▶ [EXERCISE REQUIREMENTS]: Nothing but the lines from the one containing "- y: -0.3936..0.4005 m" through the one containing "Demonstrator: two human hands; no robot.", both included, should be given again, each exactly as written below.
---------- INPUT MATERIAL
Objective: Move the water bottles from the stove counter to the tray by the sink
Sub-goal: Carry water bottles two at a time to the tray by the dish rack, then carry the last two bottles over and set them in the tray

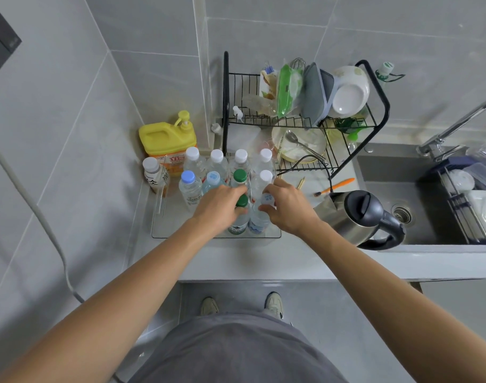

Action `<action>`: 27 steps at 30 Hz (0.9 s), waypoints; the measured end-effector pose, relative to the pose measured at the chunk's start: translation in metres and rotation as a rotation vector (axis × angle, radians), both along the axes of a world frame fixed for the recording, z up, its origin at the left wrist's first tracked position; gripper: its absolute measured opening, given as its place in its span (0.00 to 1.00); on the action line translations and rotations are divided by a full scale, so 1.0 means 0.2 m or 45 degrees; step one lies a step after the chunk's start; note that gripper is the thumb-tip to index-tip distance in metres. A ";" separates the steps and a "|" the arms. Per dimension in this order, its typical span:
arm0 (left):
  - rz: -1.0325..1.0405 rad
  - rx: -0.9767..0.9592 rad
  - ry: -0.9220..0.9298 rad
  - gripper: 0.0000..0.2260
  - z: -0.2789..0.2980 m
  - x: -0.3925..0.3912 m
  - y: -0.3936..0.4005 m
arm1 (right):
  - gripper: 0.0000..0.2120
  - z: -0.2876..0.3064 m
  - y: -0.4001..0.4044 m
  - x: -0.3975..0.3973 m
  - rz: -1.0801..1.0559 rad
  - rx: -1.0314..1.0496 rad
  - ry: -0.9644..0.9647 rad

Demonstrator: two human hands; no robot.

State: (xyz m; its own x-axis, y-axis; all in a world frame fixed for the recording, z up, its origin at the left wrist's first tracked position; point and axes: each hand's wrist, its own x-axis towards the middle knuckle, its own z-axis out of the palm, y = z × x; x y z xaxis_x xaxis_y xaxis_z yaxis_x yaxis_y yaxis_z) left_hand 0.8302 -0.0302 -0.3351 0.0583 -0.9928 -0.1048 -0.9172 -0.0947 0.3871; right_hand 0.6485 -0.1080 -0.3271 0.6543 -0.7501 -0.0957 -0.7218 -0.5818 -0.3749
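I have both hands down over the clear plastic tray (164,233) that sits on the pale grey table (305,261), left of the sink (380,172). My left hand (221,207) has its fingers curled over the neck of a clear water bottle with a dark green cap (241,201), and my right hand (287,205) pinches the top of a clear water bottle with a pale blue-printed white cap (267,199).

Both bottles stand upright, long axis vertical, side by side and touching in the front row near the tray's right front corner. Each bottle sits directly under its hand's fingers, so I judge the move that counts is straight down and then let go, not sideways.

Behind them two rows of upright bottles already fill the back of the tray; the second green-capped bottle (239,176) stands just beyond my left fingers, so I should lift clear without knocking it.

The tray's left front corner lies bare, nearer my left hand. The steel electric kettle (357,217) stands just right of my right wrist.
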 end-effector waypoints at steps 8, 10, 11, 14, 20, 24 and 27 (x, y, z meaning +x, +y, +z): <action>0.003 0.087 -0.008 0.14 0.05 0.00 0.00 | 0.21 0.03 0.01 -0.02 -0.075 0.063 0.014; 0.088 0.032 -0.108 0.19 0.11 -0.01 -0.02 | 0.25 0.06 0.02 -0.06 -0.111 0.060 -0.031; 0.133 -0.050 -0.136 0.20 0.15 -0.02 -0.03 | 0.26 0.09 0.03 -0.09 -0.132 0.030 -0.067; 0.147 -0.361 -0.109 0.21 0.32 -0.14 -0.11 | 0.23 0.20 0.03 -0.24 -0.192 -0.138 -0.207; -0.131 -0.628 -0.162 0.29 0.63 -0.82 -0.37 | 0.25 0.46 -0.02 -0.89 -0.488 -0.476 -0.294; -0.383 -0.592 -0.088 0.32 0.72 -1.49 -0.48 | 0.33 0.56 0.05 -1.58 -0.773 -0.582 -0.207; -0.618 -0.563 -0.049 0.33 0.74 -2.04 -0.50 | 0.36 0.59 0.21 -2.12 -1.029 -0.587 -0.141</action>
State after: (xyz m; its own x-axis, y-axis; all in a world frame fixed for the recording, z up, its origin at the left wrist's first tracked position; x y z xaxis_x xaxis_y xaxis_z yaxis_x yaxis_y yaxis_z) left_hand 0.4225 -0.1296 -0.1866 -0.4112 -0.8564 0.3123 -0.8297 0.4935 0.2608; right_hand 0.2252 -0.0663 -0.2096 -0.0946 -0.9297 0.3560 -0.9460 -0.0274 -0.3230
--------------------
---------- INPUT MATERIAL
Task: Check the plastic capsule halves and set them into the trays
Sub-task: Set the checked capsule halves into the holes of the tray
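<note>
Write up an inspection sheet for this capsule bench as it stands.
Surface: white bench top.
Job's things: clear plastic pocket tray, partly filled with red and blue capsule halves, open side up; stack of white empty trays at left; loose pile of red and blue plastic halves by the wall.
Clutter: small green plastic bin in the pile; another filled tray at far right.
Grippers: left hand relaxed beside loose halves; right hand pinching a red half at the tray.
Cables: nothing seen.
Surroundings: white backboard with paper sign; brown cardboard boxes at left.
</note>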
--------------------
▶ [RESULT FOR THIS TASK]:
  - y: -0.3936..0.4005 m
arm1 (right):
  - gripper: 0.0000..0.2120
  - z: -0.2876..0.3064 m
  - y: -0.4001..0.4044 m
  - x: -0.3975..0.3973 m
  - rz: -1.0801..1.0559 rad
  - rx: -1.0314..1.0496 rad
  - ry: -0.9644..0.9647 rad

Demonstrator: two human hands; no robot.

The output requires nothing else.